Domain adaptation with optimized feature distribution for streamer action recognition in live video

Chen He, Jing Zhang, Lin Chen, Hui Zhang, Li Zhuo

Published: 01 Jan 2025, Last Modified: 12 Apr 2025Int. J. Mach. Learn. Cybern. 2025EveryoneRevisionsBibTeXCC BY-SA 4.0

Abstract: Since the large-scale annotation of streamer actions is expensive, training with generic action data is a practical approach. Nevertheless, the spatiotemporal differences between generic actions and streamer actions decrease the recognition accuracy.

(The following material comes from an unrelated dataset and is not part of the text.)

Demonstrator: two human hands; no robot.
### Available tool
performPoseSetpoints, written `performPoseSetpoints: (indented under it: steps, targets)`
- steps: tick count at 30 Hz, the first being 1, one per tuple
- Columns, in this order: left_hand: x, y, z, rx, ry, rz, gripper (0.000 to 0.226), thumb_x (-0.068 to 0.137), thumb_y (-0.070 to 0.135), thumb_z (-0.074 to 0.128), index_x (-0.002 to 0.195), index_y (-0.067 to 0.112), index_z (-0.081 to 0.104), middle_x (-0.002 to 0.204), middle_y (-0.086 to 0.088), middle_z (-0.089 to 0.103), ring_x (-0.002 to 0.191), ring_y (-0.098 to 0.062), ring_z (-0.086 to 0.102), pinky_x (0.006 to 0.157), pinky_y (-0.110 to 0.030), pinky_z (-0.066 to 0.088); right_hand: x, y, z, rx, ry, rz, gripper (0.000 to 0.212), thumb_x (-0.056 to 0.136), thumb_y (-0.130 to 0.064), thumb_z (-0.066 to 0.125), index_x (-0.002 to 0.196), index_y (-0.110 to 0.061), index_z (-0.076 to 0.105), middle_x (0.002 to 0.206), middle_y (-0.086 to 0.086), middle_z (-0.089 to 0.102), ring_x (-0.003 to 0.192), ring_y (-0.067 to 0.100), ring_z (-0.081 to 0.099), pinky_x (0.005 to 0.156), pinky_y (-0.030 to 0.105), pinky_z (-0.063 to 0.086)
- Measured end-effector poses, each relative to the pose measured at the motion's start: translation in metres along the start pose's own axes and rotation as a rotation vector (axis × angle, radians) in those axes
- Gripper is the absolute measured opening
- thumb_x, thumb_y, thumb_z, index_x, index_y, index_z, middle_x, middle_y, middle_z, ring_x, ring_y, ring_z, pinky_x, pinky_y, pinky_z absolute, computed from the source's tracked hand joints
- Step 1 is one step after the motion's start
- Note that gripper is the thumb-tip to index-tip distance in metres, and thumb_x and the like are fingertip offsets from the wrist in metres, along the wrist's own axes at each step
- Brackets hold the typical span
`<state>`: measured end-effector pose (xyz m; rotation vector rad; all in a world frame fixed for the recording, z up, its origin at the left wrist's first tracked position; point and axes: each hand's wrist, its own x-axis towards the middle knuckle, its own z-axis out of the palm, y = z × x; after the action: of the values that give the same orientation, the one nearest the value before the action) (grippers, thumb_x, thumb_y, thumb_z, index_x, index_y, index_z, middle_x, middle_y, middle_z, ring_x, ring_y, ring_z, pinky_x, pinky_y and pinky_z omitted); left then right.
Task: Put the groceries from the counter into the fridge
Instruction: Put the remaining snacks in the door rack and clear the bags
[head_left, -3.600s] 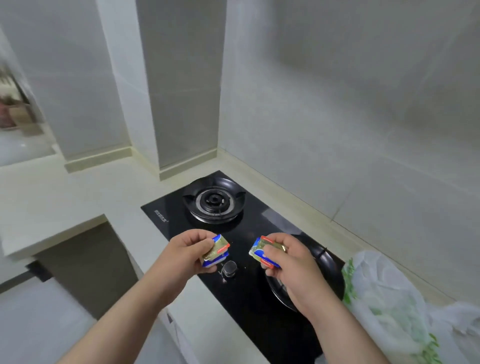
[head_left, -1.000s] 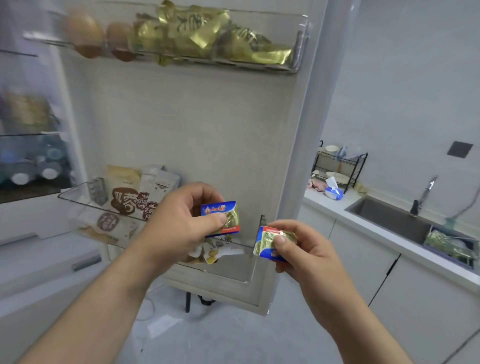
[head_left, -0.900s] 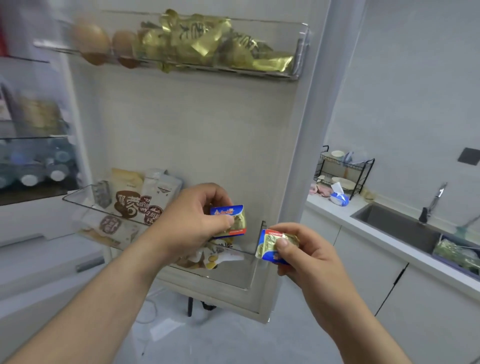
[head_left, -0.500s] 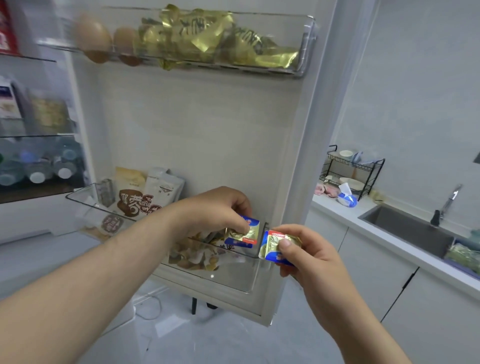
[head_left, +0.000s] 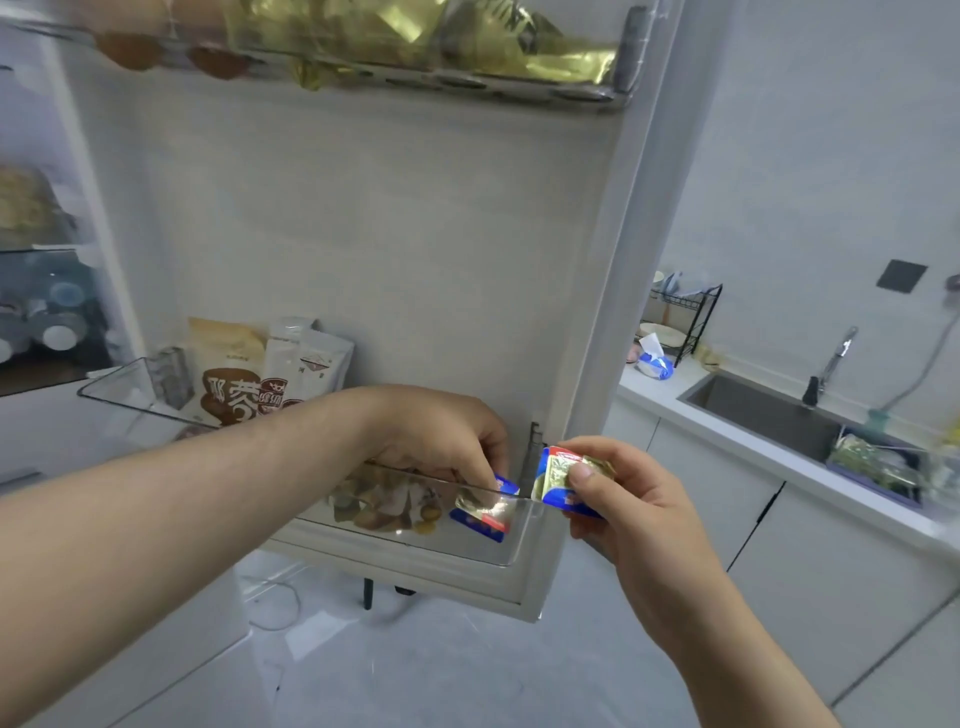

Domain adaptation utilizes labeled data from both the source domain and target domain to mitigate the performance degradation of target domain data, but it relies on (1) the feature distribution of each category that satisfies the clustering assumption and (2) the distribution of features of the same category in different domains having minimal discrepancy. Considering that streamer action recognition in live video does not meet the above assumptions, we propose a domain adaptation method with optimized feature distribution for streamer action recognition in live video. The method generates diverse features for each sample through the style transfer module and then uses the proposed metric learning loss to constrain the features in a similar feature space to satisfy the above assumptions. The experimental results show that our method has an accuracy of 86.35%, which exceeds the SOTA by 4.71% and an inference speed of 1500 FPS, which is capable of performing the task of streamer action recognition in live video.